Work to be completed: Every line of the data must appear again in the answer, exactly as written.

>>>

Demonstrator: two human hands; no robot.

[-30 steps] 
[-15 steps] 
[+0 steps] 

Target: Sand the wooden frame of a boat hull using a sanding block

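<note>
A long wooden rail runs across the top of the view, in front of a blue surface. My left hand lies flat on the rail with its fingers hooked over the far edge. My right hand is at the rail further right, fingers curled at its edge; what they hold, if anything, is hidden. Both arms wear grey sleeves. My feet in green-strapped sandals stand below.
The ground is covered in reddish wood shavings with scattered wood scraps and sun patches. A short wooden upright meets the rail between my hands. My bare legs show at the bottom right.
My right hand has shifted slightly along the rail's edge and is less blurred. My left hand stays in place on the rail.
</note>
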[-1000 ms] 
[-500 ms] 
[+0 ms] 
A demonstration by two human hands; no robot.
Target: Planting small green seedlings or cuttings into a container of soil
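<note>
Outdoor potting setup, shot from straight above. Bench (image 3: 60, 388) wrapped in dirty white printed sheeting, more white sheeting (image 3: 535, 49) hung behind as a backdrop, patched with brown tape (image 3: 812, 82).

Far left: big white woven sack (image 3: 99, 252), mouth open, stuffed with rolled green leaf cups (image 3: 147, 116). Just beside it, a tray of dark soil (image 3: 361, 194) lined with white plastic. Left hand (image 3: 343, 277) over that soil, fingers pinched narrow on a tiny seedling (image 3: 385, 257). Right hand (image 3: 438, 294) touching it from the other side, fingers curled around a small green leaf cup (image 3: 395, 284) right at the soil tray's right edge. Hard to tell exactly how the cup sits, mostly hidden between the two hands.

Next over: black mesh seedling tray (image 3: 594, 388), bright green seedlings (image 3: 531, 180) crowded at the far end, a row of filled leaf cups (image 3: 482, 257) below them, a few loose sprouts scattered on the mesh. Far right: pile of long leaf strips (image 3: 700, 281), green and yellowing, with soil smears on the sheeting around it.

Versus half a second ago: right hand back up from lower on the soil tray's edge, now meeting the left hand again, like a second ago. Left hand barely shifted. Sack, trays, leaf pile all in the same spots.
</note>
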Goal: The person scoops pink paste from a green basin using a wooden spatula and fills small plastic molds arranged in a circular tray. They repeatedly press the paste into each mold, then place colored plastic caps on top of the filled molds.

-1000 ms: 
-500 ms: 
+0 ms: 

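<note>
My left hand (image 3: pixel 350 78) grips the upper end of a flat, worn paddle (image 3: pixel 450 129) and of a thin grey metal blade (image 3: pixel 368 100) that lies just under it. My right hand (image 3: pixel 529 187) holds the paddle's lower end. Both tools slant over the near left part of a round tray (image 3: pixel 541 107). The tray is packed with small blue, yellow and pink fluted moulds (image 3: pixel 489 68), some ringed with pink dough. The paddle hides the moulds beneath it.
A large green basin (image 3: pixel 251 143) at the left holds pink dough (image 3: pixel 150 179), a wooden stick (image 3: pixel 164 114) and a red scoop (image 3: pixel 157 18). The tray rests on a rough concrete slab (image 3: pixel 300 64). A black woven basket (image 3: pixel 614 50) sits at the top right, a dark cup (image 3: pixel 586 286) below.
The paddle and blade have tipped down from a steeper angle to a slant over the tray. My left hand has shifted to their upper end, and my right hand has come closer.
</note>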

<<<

Written response:
Demonstrator: two human hands; no robot.

[-30 steps] 
[-15 steps] 
[+0 steps] 

Target: Sand the wooden frame of a boat hull using a sanding block

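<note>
A long wooden rail runs across the top of the view, in front of a blue surface. My left hand lies flat on the rail with its fingers hooked over the far edge. My right hand is at the rail further right, fingers curled at its edge; what they hold, if anything, is hidden. Both arms wear grey sleeves. My feet in green-strapped sandals stand below.
The ground is covered in reddish wood shavings with scattered wood scraps and sun patches. A short wooden upright meets the rail between my hands. My bare legs show at the bottom right.
My right hand has shifted slightly along the rail's edge and is less blurred. My left hand stays in place on the rail.
</note>
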[-1000 ms] 
[-500 ms] 
[+0 ms] 
A demonstration by two human hands; no robot.
Target: Planting small green seedlings or cuttings into a container of soil
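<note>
Outdoor potting setup, shot from straight above. Bench (image 3: 60, 388) wrapped in dirty white printed sheeting, more white sheeting (image 3: 535, 49) hung behind as a backdrop, patched with brown tape (image 3: 812, 82).

Far left: big white woven sack (image 3: 99, 252), mouth open, stuffed with rolled green leaf cups (image 3: 147, 116). Just beside it, a tray of dark soil (image 3: 361, 194) lined with white plastic. Left hand (image 3: 343, 277) over that soil, fingers pinched narrow on a tiny seedling (image 3: 385, 257). Right hand (image 3: 438, 294) touching it from the other side, fingers curled around a small green leaf cup (image 3: 395, 284) right at the soil tray's right edge. Hard to tell exactly how the cup sits, mostly hidden between the two hands.

Next over: black mesh seedling tray (image 3: 594, 388), bright green seedlings (image 3: 531, 180) crowded at the far end, a row of filled leaf cups (image 3: 482, 257) below them, a few loose sprouts scattered on the mesh. Far right: pile of long leaf strips (image 3: 700, 281), green and yellowing, with soil smears on the sheeting around it.

Versus half a second ago: right hand back up from lower on the soil tray's edge, now meeting the left hand again, like a second ago. Left hand barely shifted. Sack, trays, leaf pile all in the same spots.
</note>
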Goal: The person scoops pink paste from a green basin using a wooden spatula and fills small plastic molds arranged in a circular tray. They repeatedly press the paste into each mold, then place colored plastic caps on top of the filled molds.

-1000 ms: 
-500 ms: 
+0 ms: 

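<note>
My left hand (image 3: pixel 350 78) grips the upper end of a flat, worn paddle (image 3: pixel 450 129) and of a thin grey metal blade (image 3: pixel 368 100) that lies just under it. My right hand (image 3: pixel 529 187) holds the paddle's lower end. Both tools slant over the near left part of a round tray (image 3: pixel 541 107). The tray is packed with small blue, yellow and pink fluted moulds (image 3: pixel 489 68), some ringed with pink dough. The paddle hides the moulds beneath it.
A large green basin (image 3: pixel 251 143) at the left holds pink dough (image 3: pixel 150 179), a wooden stick (image 3: pixel 164 114) and a red scoop (image 3: pixel 157 18). The tray rests on a rough concrete slab (image 3: pixel 300 64). A black woven basket (image 3: pixel 614 50) sits at the top right, a dark cup (image 3: pixel 586 286) below.
The paddle and blade have tipped down from a steeper angle to a slant over the tray. My left hand has shifted to their upper end, and my right hand has come closer.
</note>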

The work is done, and the output is complete.